Some can perhaps be attributed to cash transactions, but the sheer number of their existence suggests a systemic problem that should be discussed with PdM, UX, Data/Engineering.
There were transactions involving hundreds, even thousands of units. Some of these large transactions have no associated revenue (e.g. \$0 unit price). It appears that large negative quantities sometimes were returned damaged product. Some large "sales" may have been gifts or donations. In any case, since we cannot correlate these transactions with actual customers, we deleted these transactions as well.
ACTION REQUIRED: There has to be a better way to reconcile these abnormal transactions so that we can properly track and attribute them to either a profit or loss. In our case, we're talking \$1.4 million in sales that cannot be properly accounted.
ACTION REQUIRED: Some items are obvious returns, but others have no customers associated, and some descriptions look very arbitrary. There should be a more consistent system, because some of the quantities and dollar amounts are very large (in the negative).
ACTION REQUIRED: Why were also several dozen items are listed with unit_price of \$0?

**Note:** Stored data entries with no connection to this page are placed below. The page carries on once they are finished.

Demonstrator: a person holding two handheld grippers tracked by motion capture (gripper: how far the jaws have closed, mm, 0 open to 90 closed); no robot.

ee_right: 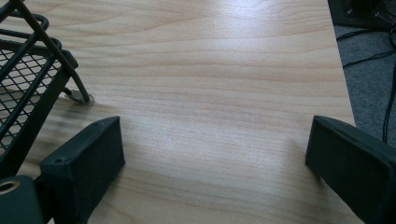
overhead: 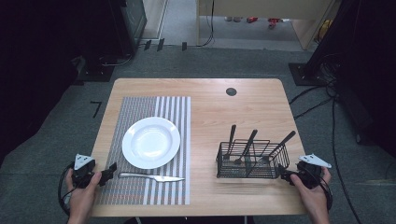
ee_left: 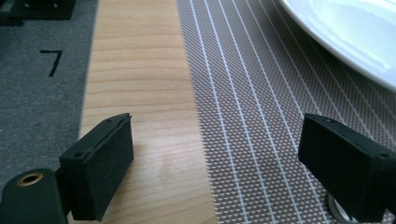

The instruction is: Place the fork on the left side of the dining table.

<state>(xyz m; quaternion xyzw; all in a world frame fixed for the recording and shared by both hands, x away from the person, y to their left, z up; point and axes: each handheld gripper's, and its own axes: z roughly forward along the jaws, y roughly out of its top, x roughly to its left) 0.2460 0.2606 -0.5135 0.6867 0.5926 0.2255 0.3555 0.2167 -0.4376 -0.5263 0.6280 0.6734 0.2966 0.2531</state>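
Both sets of jaws are wide and hold nothing — my guess is the left gripper (overhead: 111, 169) should come down slowly on the silver metal knife (overhead: 152, 177), low in the frame — square across its handle.

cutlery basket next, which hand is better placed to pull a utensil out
Right. The right claw sits open beside the wire cutlery basket, near its leaning handles. The left claw is across the table by the knife.

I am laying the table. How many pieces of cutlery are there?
4: three black-handled pieces stand in the wire basket; one knife lies on the placemat below the plate.
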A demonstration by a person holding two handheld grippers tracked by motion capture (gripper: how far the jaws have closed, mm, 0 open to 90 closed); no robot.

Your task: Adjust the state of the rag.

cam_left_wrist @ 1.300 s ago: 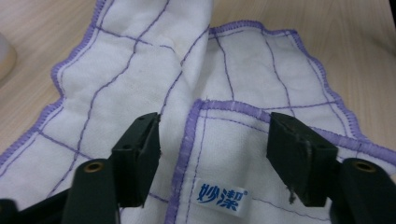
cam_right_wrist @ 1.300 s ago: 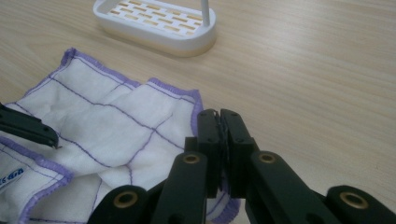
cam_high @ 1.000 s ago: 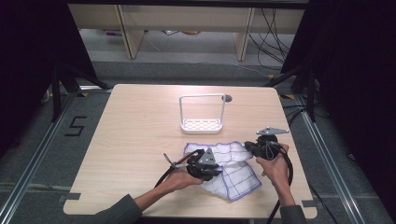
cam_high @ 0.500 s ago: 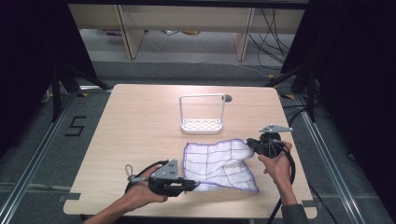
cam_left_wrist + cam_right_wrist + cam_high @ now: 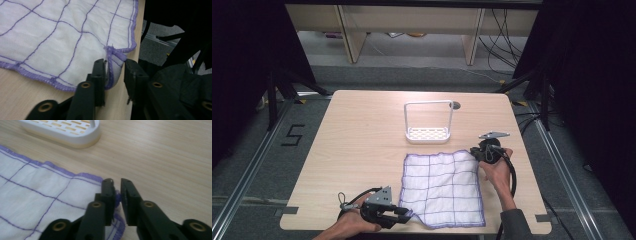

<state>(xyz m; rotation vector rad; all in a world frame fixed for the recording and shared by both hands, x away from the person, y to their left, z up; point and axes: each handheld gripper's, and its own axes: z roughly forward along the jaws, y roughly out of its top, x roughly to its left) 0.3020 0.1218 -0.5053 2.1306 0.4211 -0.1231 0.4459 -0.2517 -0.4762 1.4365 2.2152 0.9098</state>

RESULT: We reject the null hypothesis. The top 25% customers do appear to be getting a different pricing.
Although we've seen pricing that seems arbritrary, our testing do show that the top 25% of customers on average have different pricing. Perhaps they were getting free samples, which might explain the \$0 unit pricing on some items. In addition to questions about the entire ordering system that we posed above, we should also ask about customer service/support -- they being the face or "voice" of the company, they can constitute a large part of whether there is repeat business by current customers.
In short, there appears to be many areas that can be shored up, in order to continuing generating more accurate and complete data that will help the business make more accurate assessments and decisions.